Keywords: Java Attribute JDK jvm

Character string

  • Literal amount of string: refers to the string itself, such as "Java", "Hello".
  • String object: for example, new String("abc") or direct String s="str". The following "str" is also a string object.
  • String reference: a reference is a variable that points to the corresponding string object.

Constant pool

class constant pool

The class file generated after Java source file compilation includes the constant pool, which holds literal and symbol references, such as

public class JvmClass1 {
    final int b=666;
    public static void main(String[] args) {
        String c="java";
        String d="abcd";

In the corresponding class file

This term is 666.

These two items are the literal quantities of java and abcd strings.

Symbol references are also constants, such as fully qualified class names, field names and descriptors, method names and descriptors.

This is the class name.

This is the variable name.

There are some constant types in the constant pool that have an index attribute, pointing to another literal quantity, such as constant [class] info, constant [string] info, etc.
Only one copy of the same string literal will be saved in the constant pool, for example

public class JvmClass1 {
    public static void main(String[] args) {
        String c="java";
        String d="abcd";
        String e="java";
        String f=new String("java");

Runtime constant pool & & string constant pool

After the class constant pool is loaded into memory, it forms a runtime constant pool. Before Jdk1.7, it was in the method area, after Jdk1.8, it was in the meta space, or it was regarded as a new method area.
The runtime constant pool is dynamic compared with the class constant pool. Java does not require all constants to be generated in the compiler. It can generate constants at runtime and add them to the constant pool, such as the String class's inter().

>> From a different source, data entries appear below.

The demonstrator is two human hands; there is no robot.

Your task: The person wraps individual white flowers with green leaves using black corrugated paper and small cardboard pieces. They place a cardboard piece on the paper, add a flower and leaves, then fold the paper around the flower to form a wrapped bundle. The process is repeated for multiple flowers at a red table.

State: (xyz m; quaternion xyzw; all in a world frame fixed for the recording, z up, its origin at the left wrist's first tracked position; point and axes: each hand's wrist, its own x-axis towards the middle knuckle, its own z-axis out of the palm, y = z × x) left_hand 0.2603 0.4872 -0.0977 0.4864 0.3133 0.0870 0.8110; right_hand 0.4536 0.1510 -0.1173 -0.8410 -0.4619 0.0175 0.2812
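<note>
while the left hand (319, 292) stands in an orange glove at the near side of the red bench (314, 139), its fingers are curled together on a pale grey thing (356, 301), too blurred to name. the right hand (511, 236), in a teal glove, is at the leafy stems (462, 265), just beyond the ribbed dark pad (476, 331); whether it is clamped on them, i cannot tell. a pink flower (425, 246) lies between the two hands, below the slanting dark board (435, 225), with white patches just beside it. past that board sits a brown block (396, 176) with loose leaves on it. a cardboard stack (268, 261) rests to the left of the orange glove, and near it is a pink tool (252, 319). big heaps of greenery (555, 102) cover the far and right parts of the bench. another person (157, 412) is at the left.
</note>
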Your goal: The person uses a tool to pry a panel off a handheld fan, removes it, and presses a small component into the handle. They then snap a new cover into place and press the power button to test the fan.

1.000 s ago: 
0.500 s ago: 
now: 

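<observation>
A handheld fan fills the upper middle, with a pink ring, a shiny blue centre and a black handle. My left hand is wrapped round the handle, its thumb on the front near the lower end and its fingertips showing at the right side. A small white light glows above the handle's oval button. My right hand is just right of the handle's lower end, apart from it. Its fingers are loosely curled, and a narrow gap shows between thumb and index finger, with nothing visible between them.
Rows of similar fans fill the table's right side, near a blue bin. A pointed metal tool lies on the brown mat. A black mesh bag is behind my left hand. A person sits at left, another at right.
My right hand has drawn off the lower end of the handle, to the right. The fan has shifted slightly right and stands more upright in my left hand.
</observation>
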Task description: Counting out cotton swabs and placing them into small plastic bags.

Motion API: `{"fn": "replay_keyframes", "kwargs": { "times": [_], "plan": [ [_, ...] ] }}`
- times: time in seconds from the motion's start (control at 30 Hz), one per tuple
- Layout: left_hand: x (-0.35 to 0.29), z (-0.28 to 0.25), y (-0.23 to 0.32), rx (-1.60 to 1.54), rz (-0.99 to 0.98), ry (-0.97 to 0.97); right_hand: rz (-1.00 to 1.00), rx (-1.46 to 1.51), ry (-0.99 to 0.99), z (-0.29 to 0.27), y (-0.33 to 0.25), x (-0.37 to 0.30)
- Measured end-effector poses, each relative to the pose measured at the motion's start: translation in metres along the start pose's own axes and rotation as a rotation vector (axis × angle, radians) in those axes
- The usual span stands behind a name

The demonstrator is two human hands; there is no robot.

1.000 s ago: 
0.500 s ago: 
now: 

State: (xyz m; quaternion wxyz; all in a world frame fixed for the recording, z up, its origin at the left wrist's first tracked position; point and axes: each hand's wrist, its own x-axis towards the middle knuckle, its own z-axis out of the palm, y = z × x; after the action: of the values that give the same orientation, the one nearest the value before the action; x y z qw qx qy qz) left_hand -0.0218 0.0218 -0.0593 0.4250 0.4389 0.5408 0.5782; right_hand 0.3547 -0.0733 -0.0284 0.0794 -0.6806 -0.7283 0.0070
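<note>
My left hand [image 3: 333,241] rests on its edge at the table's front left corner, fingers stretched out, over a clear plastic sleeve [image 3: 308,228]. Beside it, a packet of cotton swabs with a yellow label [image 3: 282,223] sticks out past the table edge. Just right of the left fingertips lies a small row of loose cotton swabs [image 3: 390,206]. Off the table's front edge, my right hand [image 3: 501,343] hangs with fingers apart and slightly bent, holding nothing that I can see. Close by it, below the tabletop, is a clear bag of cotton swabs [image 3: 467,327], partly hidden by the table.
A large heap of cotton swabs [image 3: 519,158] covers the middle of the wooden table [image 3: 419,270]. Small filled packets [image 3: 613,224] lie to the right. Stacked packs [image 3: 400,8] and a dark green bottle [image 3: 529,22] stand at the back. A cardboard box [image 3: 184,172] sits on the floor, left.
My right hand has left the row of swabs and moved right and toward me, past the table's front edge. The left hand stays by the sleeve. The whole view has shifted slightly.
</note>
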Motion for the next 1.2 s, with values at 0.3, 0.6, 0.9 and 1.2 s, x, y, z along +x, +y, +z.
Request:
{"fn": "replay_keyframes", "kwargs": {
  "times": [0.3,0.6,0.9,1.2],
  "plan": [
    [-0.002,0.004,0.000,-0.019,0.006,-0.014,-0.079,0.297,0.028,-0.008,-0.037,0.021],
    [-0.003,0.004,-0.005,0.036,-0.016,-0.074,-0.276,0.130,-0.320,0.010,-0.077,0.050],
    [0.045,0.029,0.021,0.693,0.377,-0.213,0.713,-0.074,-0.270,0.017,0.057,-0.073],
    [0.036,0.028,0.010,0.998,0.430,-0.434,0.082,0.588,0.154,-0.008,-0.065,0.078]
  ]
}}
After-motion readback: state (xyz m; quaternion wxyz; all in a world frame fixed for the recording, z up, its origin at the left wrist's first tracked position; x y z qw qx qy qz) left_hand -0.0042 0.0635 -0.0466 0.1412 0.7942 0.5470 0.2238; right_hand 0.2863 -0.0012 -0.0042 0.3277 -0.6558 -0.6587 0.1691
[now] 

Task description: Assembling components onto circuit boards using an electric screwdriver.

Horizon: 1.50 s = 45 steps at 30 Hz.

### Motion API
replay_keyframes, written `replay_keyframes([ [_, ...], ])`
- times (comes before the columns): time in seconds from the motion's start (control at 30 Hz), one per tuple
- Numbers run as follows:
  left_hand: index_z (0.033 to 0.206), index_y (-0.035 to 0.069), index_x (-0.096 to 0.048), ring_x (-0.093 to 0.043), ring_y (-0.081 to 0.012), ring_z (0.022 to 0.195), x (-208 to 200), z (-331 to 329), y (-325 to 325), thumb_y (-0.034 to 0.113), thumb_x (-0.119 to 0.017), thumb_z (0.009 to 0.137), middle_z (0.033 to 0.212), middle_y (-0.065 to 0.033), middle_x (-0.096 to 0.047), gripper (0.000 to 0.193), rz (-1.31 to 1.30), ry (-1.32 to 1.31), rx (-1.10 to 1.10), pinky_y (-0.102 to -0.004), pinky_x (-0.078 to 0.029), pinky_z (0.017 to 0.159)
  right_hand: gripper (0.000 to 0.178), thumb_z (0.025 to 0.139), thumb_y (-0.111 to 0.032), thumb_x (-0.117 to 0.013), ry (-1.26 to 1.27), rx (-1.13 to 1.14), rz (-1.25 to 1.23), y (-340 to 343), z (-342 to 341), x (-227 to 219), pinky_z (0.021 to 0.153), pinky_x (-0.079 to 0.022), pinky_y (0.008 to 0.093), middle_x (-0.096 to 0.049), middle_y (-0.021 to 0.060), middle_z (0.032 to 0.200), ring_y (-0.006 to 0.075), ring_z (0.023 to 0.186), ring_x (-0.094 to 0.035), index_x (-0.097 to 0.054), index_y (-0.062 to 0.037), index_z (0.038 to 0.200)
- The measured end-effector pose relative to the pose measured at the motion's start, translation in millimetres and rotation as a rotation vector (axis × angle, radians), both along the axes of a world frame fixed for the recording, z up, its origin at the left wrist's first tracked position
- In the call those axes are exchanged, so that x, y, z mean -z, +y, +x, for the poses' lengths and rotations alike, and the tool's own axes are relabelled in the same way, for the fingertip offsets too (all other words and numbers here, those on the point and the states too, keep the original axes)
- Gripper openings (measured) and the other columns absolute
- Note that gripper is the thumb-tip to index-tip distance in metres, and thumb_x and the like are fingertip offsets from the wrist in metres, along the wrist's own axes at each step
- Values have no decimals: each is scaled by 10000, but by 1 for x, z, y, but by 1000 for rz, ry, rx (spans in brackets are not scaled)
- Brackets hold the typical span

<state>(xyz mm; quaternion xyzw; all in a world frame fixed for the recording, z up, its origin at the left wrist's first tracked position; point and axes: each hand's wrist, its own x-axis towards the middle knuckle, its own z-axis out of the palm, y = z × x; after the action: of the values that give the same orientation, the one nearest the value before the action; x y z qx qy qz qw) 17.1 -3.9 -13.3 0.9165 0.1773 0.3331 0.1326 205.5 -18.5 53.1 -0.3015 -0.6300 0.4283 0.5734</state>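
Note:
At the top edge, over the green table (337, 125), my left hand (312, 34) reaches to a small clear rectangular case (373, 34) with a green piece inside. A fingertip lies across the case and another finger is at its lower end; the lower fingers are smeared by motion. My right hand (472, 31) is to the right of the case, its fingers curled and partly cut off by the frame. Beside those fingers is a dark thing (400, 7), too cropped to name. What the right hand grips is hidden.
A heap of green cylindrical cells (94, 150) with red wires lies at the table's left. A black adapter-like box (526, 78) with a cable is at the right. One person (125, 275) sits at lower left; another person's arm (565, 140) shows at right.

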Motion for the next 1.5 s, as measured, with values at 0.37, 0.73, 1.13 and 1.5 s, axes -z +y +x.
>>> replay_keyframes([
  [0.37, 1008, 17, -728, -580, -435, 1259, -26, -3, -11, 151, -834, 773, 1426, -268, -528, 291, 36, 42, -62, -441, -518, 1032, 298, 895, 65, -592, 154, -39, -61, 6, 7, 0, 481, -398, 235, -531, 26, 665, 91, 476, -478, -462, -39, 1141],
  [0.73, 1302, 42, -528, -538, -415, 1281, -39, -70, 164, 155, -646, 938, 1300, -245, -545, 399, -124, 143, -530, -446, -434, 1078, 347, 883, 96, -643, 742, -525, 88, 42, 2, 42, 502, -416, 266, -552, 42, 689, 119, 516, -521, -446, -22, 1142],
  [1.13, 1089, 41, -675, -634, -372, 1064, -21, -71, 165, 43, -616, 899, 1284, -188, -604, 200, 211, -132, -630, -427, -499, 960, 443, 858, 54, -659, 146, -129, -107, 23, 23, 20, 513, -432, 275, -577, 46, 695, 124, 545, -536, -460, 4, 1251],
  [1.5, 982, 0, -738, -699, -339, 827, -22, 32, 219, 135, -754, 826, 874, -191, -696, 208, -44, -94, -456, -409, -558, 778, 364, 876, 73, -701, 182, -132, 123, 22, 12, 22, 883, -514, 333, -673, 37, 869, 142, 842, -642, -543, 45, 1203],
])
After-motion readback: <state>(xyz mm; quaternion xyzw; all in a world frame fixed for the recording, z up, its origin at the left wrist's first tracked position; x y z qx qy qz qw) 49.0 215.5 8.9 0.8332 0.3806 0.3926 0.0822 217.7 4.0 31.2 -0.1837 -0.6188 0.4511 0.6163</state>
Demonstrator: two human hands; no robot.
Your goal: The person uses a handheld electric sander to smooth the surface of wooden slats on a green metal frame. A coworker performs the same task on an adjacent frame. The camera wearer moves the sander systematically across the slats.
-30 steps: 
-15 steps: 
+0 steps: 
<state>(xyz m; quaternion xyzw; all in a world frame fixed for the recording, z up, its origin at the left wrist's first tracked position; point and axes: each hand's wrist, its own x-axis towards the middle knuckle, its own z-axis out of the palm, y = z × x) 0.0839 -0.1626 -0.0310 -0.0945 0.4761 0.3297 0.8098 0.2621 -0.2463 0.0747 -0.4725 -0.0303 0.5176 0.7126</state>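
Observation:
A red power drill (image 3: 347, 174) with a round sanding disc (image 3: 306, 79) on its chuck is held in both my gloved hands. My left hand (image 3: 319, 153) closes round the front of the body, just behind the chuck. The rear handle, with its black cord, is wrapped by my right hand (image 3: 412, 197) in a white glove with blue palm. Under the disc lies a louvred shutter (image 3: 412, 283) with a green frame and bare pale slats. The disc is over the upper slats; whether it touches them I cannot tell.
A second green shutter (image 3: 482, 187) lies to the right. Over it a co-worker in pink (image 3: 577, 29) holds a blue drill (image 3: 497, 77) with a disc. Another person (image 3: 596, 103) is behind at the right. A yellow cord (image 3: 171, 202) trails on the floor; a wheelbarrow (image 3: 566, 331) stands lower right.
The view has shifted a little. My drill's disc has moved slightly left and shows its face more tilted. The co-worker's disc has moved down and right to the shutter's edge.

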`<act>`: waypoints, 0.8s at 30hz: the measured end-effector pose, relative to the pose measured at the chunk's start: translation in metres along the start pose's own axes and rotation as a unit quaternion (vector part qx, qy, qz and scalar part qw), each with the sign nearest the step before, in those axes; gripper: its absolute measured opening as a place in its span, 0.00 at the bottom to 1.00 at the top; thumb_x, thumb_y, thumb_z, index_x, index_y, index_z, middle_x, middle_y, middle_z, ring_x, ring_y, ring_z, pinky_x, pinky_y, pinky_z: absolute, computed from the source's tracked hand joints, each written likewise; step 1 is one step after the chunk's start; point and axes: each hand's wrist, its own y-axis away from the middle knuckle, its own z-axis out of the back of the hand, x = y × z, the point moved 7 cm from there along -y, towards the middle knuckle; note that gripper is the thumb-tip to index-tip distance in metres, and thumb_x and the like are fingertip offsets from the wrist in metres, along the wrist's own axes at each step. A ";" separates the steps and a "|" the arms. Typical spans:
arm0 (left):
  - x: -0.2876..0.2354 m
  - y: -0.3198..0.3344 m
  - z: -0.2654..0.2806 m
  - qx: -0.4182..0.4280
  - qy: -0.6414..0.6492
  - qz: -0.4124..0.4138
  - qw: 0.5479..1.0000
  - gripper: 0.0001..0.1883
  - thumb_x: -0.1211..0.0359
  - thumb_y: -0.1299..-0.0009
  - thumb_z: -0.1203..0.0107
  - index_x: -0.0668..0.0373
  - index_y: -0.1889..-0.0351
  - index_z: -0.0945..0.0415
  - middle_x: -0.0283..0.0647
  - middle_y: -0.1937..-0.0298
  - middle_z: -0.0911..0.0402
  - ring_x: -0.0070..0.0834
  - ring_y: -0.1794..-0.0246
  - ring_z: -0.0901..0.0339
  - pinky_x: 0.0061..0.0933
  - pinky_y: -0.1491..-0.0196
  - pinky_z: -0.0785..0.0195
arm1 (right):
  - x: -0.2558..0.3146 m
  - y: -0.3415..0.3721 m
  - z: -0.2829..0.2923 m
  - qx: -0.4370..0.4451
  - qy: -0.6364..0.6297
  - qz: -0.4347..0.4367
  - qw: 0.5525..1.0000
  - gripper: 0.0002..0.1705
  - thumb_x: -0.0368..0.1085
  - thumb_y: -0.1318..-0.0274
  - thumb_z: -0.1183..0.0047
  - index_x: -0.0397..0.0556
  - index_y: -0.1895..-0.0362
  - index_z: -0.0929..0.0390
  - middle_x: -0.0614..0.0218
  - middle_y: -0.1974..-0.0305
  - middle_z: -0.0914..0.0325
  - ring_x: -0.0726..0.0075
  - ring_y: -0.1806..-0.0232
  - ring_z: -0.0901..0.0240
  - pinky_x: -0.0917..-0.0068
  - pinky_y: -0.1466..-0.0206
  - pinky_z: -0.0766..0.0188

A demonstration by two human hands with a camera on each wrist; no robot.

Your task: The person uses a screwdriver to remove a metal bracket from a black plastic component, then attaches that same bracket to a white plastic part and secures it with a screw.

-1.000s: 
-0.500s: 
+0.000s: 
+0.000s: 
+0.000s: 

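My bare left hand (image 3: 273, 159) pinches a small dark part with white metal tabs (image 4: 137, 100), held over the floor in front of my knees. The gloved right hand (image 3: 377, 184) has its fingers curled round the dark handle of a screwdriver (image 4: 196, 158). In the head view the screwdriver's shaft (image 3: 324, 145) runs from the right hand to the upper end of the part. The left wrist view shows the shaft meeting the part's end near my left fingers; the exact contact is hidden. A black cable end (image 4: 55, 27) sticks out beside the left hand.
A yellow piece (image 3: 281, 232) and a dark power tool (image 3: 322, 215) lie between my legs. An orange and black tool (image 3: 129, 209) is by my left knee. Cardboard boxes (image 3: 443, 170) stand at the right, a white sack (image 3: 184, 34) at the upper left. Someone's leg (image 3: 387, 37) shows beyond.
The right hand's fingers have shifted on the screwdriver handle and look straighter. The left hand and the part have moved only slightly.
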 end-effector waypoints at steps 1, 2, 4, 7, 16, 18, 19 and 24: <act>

The annotation of the intern source code is Returns a canonical representation for the string object.
The second section is a pool of strings, initially empty, is maintained private by the class, which means string constant pool. JDK 1.6 and earlier were placed in the method area and later in the heap, where the reference of string object is saved, while the real string object instance is created in the heap.
The third paragraph is

When the intern method is invoked, if the pool already contains a string equal to this {@code String} object 
as determined by the {@link #equals(Object)} method, then the string from the pool is returned. Otherwise, 
this {@code String} object is added to the pool and a reference to this {@code String} object is returned.

When a String object calls the inter method, if there is already a String constant with equal value in the pool (compared by the equal function of String), it returns the constant in the constant pool, that is, the reference of the corresponding instance in the heap. Otherwise, add the String to the constant pool.
for example

public class JvmClass1 {
    public static void main(String[] args) {
        String a = "hello";
        String b = new String("hello");
        System.out.println(a == b);//false a and b are different objects
        String c = "world";
        System.out.println(c.intern() == c);//true c.intern() returns the reference of "world" in the constant pool, which is the same object as C
        String d = new String("mike");
        System.out.println(d.intern() == d);//false d.intern() returns similar a, while D is similar to b, different objects
        String e = new String("jo") + new String("hn");
        System.out.println(e.intern() == e);//true is obtained by splicing. There is no literal amount of "john". Therefore, only when e.intern() is added to the pool, it is the same object
        String f = new String("ja") + new String("va");
        System.out.println(f.intern() == f);//false there is a blog that says "java" is automatically added to the string constant pool when the jvm starts, but no other evidence has been found.